Just over a decade after Latvia declared independence from the Soviet Union, and the country joining both NATO and the European Union in 2004, Riga is again a city on the rise.  Riga is rapidly becoming the major Baltic business capital, before Estonia’s Tallinn and Lithuania’s Vilnius. On the tourist level, Riga is also booming with visitor attractions appearing everywhere and an ever-burgeoning proliferation of hotels at all levels.

The Latvian capital has often suffered, like so many other European cities. Throughout its turbulent history it has been routinely sacked, occupied, reoccupied and then sacked again, by everyone from the Teutonic Knights and the Swedes, through to the French and the Polish. In the 20th century came devastating invasions by the Nazis and Stalin. The Soviet Regime was responsible for the eyesore housing estates on the city’s periphery and some lingering Stalinist era architecture. But their traces gradually are being paved over.  
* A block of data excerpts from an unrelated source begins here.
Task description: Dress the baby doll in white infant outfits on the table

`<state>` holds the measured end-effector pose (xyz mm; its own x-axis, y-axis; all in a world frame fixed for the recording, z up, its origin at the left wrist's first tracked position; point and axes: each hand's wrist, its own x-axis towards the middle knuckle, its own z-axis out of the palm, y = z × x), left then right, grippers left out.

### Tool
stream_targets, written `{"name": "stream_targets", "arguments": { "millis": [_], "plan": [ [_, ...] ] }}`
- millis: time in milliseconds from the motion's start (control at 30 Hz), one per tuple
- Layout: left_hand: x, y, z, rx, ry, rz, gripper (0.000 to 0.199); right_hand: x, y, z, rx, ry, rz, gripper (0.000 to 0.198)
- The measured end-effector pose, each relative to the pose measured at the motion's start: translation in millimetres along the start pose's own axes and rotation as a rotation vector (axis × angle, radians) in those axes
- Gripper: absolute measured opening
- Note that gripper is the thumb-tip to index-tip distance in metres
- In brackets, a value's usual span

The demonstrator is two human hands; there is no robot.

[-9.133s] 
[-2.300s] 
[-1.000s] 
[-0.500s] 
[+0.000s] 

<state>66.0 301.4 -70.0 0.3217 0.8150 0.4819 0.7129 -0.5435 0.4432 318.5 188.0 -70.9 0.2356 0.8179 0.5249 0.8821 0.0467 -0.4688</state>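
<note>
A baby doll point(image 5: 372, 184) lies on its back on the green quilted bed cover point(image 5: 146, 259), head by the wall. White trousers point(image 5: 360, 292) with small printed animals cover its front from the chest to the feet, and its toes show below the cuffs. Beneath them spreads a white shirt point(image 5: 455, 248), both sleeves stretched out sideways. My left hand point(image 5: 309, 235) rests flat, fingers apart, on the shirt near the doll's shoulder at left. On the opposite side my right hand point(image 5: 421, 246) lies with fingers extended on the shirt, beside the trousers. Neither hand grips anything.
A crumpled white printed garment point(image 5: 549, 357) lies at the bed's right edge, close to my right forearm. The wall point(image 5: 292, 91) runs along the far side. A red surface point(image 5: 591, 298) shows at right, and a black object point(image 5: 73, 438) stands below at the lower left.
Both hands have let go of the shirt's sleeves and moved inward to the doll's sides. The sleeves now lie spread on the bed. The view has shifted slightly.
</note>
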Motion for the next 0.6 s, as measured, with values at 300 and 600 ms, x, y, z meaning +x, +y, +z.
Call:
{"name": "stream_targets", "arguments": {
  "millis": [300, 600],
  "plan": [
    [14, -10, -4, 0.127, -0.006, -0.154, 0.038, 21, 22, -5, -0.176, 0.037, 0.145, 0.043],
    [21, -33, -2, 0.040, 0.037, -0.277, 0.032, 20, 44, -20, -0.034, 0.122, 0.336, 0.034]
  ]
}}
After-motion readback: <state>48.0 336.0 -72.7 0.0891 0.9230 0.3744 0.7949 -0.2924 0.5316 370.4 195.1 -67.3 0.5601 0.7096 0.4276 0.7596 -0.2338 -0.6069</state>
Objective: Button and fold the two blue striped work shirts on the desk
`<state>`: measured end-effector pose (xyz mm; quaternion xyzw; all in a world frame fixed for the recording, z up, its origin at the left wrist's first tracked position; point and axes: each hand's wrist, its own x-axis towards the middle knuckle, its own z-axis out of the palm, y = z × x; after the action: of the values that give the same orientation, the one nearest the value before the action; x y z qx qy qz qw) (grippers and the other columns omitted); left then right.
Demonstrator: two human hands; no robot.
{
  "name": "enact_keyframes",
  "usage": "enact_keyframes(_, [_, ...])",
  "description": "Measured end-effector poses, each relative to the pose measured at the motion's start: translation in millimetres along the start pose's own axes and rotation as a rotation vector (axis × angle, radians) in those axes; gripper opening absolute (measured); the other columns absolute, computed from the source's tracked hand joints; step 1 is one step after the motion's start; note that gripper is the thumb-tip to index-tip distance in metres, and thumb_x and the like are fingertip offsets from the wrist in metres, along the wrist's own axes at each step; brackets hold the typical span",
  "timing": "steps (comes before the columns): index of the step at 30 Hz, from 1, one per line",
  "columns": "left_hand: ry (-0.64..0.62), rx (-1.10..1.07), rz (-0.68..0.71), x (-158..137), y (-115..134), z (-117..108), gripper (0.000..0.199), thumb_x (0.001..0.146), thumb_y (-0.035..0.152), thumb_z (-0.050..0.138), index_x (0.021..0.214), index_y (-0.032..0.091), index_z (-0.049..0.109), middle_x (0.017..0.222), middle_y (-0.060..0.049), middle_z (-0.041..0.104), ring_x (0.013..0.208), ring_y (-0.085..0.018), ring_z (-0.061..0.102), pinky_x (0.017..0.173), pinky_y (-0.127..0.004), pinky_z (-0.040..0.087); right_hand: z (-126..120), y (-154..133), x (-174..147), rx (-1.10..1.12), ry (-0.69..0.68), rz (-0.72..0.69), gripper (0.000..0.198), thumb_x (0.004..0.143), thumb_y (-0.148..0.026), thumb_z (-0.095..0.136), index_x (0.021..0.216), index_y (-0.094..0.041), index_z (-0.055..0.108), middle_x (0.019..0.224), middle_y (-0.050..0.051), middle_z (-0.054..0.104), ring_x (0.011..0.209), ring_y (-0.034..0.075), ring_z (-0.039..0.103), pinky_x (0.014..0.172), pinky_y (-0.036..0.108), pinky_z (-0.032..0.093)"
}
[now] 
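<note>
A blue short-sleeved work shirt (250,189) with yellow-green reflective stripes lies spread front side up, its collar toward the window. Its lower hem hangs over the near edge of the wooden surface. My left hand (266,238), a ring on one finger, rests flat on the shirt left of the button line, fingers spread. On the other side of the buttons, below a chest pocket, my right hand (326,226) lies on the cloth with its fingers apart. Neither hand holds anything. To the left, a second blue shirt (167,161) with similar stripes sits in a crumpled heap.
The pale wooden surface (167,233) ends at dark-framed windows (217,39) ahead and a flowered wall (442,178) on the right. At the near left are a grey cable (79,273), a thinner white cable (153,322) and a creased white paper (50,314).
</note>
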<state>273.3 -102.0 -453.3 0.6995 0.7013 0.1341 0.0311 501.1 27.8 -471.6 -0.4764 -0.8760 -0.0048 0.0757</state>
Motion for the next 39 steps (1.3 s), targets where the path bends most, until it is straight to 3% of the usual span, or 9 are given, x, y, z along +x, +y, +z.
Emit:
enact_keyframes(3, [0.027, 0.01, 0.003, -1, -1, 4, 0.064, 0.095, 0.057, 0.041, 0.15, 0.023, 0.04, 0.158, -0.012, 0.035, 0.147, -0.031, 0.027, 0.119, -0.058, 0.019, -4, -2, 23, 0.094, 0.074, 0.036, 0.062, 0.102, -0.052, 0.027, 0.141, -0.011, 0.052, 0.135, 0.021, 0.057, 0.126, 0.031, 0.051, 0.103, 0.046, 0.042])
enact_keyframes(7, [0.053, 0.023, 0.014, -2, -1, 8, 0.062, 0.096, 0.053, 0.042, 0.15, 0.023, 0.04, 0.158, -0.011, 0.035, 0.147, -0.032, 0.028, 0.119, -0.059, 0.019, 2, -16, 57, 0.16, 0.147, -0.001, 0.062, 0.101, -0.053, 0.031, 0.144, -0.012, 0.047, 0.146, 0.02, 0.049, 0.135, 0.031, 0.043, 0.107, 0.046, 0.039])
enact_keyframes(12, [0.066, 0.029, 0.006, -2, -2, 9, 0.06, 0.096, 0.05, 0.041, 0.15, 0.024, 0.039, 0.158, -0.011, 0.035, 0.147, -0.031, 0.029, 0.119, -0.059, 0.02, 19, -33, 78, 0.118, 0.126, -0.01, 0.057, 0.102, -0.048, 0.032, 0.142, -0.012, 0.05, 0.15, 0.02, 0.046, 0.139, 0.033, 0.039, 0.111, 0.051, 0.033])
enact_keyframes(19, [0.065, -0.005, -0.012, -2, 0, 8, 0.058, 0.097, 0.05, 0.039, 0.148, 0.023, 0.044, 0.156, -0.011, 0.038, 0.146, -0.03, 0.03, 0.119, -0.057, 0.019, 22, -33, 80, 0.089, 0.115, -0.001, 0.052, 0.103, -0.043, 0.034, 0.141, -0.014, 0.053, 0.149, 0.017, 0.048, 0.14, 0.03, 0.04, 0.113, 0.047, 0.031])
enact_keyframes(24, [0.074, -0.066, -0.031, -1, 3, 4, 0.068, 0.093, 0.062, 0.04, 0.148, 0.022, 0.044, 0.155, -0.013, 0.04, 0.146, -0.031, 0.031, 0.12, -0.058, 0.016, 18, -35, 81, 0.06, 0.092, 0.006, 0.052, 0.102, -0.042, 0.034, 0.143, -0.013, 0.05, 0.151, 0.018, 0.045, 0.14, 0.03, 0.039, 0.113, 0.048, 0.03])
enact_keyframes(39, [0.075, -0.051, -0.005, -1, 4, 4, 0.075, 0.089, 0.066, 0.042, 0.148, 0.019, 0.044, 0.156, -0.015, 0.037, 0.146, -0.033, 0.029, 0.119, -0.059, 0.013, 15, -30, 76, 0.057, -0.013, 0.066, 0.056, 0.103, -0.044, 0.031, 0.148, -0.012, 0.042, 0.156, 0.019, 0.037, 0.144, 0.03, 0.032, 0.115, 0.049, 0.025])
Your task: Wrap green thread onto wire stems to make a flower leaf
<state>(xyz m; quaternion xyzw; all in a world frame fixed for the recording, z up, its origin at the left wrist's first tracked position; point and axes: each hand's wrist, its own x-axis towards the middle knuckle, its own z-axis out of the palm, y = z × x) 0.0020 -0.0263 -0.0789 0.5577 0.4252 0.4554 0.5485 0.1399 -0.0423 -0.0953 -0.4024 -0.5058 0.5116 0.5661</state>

Today, the historic centre of Riga has been declared a UNESCO World Heritage Site, and the city is particularly notable for its extensive Art Nouveau (Jugendstil) architecture, comparable in significance only with Vienna, Prague and Barcelona. As far as the major architectural treasures are concerned, the  Old Town is a must for every visitor. It descends towards the banks of the Daugava River in a maze of cobbles, voluminous spires and impressive squares. The city that was once besieged and captured by Germany now has Europe’s most impressive collection of Germanic Jugendstil. 

Today Riga offers its guests the possibility too experience the pleasures and sights of a modern European city. Across Bastekalns Park lies the New Town, the commercial and business heart of the city, with its broad avenues and grid-like layout, while further down the river is the city’s sprawling port.

Extensive reconstruction works help Riga to regain the natural beauty it possessed at the beginning of the century when the city was known as the "small Paris" and new comfortable hotels, cozy restaurants and modern office buildings are helping Riga to become the new Baltic metropolis. The recent reopening of the National Opera House gave Riga one of the most beautiful theatres in Europe.